[Data records]
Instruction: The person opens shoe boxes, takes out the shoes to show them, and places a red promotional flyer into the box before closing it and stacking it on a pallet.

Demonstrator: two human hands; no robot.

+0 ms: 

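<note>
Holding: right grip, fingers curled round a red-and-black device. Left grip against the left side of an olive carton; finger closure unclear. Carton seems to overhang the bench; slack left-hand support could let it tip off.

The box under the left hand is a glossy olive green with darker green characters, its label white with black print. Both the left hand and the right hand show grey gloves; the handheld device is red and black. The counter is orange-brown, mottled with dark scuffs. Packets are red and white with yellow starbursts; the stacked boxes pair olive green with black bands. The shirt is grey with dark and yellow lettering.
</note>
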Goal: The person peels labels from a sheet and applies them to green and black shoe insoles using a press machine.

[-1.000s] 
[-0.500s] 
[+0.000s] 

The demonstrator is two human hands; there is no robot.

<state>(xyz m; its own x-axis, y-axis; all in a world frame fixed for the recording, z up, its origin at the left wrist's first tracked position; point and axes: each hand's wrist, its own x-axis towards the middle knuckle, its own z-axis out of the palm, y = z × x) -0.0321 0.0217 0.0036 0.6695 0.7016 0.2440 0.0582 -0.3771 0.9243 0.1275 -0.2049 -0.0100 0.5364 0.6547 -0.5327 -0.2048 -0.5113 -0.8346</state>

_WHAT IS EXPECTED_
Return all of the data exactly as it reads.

_SOLUTION TO THIS TASK_
Instruction: The person opens shoe boxes, takes out the shoes to show them, and places a red promotional flyer into the box before closing it and stacking it on a pallet.

Demonstrator: two human hands; no robot.

+0 ms: 

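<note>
Holding: right grip, fingers curled round a red-and-black device. Left grip against the left side of an olive carton; finger closure unclear. Carton seems to overhang the bench; slack left-hand support could let it tip off.

The box under the left hand is a glossy olive green with darker green characters, its label white with black print. Both the left hand and the right hand show grey gloves; the handheld device is red and black. The counter is orange-brown, mottled with dark scuffs. Packets are red and white with yellow starbursts; the stacked boxes pair olive green with black bands. The shirt is grey with dark and yellow lettering.
</note>
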Goal: The person peels labels from a sheet and applies them to green and black shoe insoles using a press machine.

[-1.000s] 
[-0.500s] 
[+0.000s] 

The demonstrator is two human hands; there is no robot.

<state>(xyz m; its own x-axis, y-axis; all in a world frame fixed for the recording, z up, its origin at the left wrist's first tracked position; point and axes: each hand's wrist, its own x-axis towards the middle knuckle, its own z-axis out of the palm, y = z × x) -0.0321 0.0217 0.0036 0.6695 0.7016 0.2440 0.0582 -0.3771 0.9243 0.1275 -0.2049 -0.0100 0.5364 0.6547 -0.5327 -0.2048 -0.5113 -0.8346</state>

The output for this exercise is complete.